» Activity
Counting only lines that contain "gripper", state the total found in the material below. Add nothing else.

» Source data

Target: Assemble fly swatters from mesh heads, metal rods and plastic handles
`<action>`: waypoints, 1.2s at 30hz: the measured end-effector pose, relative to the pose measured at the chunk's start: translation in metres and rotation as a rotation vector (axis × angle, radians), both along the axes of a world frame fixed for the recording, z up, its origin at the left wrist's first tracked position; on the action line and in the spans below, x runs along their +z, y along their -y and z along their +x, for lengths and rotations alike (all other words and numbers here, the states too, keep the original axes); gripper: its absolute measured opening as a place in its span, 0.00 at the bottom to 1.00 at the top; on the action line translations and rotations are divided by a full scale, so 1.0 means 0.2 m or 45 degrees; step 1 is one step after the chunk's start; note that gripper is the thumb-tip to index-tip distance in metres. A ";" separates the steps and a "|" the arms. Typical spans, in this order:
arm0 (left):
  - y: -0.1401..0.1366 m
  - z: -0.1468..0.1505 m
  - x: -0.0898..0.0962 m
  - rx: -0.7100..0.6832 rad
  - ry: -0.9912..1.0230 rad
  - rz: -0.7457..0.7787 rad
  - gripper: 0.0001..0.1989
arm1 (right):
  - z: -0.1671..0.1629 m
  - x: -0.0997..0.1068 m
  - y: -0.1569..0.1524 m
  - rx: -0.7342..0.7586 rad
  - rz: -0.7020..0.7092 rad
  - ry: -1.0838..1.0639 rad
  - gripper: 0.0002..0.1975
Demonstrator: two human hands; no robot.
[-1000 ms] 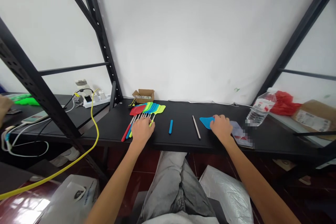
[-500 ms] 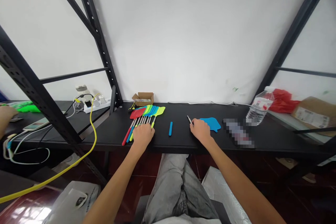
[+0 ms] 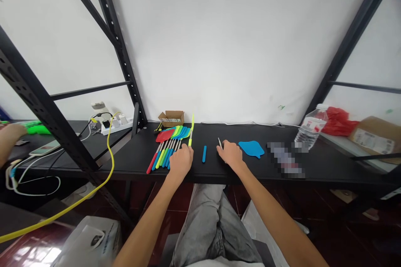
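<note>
My left hand (image 3: 182, 160) is closed around the yellow handle of a fly swatter (image 3: 192, 130), lifted and turned edge-on. Left of it lies a fanned row of fly swatters (image 3: 165, 152) with red, yellow and blue flat heads, metal shafts and coloured grips. My right hand (image 3: 231, 154) is closed on a thin metal rod (image 3: 220, 143), which sticks out past the fingers toward the upper left. Between my hands a loose blue handle (image 3: 204, 154) rests on the table. To the right of my right hand lies a separate blue leaf-shaped swatter head (image 3: 251, 149).
A small open cardboard box (image 3: 171, 118) stands at the back of the black table (image 3: 216, 131). At right are a blurred item (image 3: 285, 159) and a water bottle (image 3: 310, 127). Another person's hand (image 3: 11, 135) shows far left, beyond black shelf posts and a yellow cable (image 3: 112, 156).
My left hand has raised the yellow fly swatter off the row and moved right, turning its head edge-on. My right hand, with the rod, has shifted left, away from the blue head.
</note>
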State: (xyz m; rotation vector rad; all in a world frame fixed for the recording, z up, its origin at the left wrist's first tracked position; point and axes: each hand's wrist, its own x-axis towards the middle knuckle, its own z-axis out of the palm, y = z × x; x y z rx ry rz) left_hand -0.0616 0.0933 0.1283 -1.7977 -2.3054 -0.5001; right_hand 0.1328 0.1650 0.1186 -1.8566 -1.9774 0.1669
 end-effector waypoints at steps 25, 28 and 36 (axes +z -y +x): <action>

» Task response
3